Die Deutsche Telekom erwägt, die monatlichen Grundgebühren anzuheben. Das sei eine Möglichkeit, um auf die jüngst von der EU verhängte Strafe zu reagieren sowie das Defizit bei den Anschlusskosten zu beseitigen, sagte ein Sprecher des Konzerns.

slo DÜSSELDORF. Denkbar seien auch höhere Einmalentgelte, die beim Umzug und der Übernahme des Telefonanschlusses fällig werden, oder eine Kombination aus beidem. Noch sei aber keine Entscheidung gefallen.

Wegen wettbewerbswidrigen Verhaltens verhängte die EU-Kommission eine Strafe von 12,6 Mill. Euro gegen die Telekom. Laut EU ist der Abstand zwischen den Endkundengebühren und den Kosten, die der Konzern von Konkurrenten für den Zugang zum Ortsnetz fordert, zu gering. Folge: Die alternativen Anbieter könnten ihren Kunden keine wettbewerbsfähigen Angebote machen. Die EU hat die Telekom aufgefordert, den Missstand zu beheben.
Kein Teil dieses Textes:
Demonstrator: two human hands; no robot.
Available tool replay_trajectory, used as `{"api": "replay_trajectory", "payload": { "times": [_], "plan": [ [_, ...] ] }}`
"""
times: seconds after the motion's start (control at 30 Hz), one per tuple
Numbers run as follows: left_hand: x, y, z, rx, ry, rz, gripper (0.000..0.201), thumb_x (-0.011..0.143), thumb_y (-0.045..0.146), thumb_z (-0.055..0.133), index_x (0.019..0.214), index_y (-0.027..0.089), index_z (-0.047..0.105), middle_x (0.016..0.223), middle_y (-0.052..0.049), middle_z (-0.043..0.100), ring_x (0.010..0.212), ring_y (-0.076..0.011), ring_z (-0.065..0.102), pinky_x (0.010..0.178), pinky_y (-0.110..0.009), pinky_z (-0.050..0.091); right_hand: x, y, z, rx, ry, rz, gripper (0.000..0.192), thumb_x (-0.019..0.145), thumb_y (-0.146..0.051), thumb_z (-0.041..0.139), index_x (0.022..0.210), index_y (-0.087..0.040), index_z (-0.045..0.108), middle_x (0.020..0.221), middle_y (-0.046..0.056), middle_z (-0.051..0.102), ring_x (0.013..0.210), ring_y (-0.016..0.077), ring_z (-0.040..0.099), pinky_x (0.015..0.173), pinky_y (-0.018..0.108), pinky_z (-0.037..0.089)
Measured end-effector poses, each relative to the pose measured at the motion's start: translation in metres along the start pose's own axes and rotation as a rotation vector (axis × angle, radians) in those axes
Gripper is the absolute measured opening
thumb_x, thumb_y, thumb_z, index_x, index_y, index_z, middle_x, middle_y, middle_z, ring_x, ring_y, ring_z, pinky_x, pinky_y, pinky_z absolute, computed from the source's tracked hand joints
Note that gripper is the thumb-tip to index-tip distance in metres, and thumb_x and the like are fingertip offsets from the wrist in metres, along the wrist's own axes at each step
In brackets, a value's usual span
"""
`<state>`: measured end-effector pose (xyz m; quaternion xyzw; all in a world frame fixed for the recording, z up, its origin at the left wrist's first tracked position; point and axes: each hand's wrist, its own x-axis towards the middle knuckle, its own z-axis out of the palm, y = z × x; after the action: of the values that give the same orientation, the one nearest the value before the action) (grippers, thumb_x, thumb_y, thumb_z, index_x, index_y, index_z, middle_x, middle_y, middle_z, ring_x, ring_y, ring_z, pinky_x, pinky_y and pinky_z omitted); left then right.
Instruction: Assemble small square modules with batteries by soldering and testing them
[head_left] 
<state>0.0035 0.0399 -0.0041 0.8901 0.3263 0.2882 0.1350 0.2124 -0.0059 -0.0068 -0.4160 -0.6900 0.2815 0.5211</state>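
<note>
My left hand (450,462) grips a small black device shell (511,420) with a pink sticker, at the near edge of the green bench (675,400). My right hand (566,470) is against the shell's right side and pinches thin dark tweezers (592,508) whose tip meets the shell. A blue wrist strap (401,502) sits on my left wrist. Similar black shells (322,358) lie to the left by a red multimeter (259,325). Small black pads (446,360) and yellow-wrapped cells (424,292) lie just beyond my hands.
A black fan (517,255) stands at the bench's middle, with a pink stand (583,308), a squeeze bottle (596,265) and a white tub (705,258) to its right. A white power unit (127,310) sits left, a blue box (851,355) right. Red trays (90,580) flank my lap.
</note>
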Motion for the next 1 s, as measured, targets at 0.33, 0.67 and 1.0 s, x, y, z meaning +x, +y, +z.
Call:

Grundsätzlich gibt es zwei Lösungen: Die Telekom kann die Endkundenpreise anheben oder die Entgelte, die sie Konkurrenten in Rechnung stellt, senken. Experten gehen davon aus, dass es künftig höhere Endkundenpreise geben wird, um auch das von der Regulierungsbehörde für Telekommunikation und Post berechnete Defizit bei den Anschlusskosten der Telekom zu beseitigen. Im Durchschnitt sind das 1,40 Euro pro Anschluss.